- [Data]
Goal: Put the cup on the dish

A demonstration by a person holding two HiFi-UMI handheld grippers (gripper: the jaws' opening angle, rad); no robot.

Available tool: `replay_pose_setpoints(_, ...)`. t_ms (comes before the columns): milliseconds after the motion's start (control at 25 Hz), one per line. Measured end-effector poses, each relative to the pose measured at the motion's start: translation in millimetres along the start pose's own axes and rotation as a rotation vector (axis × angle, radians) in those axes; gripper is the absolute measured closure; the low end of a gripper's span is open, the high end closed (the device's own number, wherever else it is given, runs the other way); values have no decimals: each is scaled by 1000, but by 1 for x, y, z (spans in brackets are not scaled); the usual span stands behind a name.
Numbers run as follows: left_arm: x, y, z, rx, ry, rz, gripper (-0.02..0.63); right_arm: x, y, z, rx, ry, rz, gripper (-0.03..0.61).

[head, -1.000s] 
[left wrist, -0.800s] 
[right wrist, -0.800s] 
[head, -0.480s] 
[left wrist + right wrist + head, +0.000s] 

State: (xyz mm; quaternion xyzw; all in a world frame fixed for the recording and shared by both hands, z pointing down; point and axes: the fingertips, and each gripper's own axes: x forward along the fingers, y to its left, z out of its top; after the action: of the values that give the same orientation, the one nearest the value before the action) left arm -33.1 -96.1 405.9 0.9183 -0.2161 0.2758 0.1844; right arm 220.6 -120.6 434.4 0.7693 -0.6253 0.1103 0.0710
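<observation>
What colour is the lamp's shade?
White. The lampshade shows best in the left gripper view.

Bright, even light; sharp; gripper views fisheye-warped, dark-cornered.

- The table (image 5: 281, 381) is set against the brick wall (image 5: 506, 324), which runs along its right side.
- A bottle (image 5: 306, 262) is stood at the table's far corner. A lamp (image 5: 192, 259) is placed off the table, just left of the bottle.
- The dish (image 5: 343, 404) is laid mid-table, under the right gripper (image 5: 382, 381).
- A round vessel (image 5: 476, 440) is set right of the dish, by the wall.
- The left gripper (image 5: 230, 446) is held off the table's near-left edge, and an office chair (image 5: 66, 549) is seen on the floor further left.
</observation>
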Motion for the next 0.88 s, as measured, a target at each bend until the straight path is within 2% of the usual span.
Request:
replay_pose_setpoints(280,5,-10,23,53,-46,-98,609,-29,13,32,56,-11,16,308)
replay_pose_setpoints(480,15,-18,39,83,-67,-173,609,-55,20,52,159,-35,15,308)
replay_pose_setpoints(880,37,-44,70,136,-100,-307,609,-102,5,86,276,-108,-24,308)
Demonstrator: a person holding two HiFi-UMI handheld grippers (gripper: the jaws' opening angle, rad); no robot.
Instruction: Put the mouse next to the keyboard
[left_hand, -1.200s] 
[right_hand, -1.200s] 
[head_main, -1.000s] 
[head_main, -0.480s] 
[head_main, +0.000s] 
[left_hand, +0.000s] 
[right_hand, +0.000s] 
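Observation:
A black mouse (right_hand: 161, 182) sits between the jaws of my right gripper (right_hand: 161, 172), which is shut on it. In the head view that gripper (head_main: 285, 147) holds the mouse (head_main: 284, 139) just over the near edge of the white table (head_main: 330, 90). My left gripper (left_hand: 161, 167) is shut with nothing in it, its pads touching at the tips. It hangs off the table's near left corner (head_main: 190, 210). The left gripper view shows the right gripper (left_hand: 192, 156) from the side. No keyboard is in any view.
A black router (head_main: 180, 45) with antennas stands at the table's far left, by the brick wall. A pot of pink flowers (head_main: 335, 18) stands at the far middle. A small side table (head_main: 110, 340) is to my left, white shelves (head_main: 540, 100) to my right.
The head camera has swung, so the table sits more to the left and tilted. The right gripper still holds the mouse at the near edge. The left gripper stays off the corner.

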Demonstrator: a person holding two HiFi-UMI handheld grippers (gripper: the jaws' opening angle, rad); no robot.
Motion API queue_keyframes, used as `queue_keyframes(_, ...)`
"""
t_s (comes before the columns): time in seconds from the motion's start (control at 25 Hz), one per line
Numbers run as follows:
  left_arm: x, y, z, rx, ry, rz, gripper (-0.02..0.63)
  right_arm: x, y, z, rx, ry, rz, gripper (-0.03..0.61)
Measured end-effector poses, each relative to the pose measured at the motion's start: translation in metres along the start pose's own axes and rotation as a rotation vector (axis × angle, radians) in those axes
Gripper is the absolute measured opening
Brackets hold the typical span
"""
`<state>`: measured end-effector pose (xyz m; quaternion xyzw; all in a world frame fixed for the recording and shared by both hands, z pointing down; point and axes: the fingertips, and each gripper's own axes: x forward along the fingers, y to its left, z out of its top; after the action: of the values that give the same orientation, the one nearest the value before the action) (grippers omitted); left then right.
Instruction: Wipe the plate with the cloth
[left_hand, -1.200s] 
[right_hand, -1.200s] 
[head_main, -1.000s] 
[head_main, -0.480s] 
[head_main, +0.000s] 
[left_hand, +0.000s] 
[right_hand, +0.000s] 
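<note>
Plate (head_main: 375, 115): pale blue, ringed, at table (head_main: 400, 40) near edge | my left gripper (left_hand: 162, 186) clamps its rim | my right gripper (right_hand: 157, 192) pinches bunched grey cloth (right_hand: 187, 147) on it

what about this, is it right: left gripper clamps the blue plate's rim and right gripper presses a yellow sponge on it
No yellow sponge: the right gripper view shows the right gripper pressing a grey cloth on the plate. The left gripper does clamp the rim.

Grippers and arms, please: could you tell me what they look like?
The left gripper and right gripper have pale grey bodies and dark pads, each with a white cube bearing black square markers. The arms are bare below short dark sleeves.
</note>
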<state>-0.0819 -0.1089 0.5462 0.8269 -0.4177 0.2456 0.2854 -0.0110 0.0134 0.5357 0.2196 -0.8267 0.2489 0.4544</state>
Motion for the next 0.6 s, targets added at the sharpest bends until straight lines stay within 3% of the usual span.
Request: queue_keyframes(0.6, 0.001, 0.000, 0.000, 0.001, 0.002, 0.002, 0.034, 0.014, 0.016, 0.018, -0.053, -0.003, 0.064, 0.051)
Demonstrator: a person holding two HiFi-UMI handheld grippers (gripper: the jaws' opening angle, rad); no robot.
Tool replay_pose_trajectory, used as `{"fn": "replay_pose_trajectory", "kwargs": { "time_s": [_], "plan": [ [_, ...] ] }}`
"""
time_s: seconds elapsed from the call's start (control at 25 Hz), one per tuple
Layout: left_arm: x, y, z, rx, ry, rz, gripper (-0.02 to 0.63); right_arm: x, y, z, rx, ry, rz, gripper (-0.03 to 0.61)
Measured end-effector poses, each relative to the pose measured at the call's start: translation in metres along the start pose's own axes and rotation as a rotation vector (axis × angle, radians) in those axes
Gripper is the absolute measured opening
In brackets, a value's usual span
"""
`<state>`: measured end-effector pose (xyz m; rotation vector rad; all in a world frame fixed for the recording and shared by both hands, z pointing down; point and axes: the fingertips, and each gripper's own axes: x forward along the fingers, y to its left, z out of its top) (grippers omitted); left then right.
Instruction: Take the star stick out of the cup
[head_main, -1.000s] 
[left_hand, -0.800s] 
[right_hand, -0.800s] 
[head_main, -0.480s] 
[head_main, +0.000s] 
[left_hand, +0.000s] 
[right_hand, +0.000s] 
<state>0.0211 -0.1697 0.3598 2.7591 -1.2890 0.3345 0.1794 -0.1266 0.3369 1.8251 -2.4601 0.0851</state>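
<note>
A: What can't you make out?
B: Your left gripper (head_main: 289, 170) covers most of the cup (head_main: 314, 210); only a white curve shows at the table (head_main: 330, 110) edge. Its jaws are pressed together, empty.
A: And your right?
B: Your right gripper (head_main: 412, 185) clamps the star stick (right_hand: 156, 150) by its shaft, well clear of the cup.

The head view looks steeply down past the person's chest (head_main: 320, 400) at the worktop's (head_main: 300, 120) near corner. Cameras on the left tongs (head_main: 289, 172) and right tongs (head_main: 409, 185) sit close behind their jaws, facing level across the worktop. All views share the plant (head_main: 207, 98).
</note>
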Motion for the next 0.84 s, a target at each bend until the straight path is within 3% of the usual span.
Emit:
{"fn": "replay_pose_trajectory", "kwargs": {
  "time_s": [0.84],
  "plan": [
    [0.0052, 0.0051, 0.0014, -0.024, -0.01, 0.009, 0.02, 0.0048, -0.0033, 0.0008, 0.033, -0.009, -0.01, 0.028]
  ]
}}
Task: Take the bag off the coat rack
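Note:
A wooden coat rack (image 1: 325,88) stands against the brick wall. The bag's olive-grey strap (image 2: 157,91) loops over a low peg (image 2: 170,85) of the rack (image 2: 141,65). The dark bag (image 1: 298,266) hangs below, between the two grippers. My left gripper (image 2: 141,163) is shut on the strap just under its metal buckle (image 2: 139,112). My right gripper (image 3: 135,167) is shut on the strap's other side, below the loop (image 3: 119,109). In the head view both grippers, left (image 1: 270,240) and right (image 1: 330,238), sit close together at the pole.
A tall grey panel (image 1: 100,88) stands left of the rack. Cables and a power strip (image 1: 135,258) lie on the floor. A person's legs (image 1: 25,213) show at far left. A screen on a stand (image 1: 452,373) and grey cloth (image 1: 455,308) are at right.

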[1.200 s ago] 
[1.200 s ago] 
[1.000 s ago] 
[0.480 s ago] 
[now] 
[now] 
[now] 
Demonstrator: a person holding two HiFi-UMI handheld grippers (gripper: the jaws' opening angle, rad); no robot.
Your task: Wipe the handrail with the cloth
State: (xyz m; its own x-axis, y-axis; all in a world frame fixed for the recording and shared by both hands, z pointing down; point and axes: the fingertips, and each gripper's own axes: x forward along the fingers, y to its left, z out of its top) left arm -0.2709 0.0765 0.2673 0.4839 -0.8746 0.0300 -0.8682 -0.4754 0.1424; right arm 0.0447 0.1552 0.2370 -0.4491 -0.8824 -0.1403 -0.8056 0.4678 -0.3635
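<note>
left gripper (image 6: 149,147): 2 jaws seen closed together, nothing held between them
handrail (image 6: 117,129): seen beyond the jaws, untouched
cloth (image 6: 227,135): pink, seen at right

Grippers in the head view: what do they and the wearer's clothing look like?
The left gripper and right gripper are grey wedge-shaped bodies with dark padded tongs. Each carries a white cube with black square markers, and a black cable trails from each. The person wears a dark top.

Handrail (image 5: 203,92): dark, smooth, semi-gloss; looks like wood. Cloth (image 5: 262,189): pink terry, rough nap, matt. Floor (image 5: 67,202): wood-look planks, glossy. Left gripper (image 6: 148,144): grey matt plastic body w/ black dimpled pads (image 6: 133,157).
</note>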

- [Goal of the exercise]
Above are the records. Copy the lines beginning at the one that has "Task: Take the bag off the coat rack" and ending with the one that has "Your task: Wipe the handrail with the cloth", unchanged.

- [Answer for this exercise]
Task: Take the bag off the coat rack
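Note:
A wooden coat rack (image 1: 325,88) stands against the brick wall. The bag's olive-grey strap (image 2: 157,91) loops over a low peg (image 2: 170,85) of the rack (image 2: 141,65). The dark bag (image 1: 298,266) hangs below, between the two grippers. My left gripper (image 2: 141,163) is shut on the strap just under its metal buckle (image 2: 139,112). My right gripper (image 3: 135,167) is shut on the strap's other side, below the loop (image 3: 119,109). In the head view both grippers, left (image 1: 270,240) and right (image 1: 330,238), sit close together at the pole.
A tall grey panel (image 1: 100,88) stands left of the rack. Cables and a power strip (image 1: 135,258) lie on the floor. A person's legs (image 1: 25,213) show at far left. A screen on a stand (image 1: 452,373) and grey cloth (image 1: 455,308) are at right.
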
[1.200 s ago] 
[1.200 s ago] 
[1.000 s ago] 
[0.480 s ago] 
[now] 
[now] 
[now] 
Demonstrator: a person holding two HiFi-UMI handheld grippers (gripper: the jaws' opening angle, rad); no robot.
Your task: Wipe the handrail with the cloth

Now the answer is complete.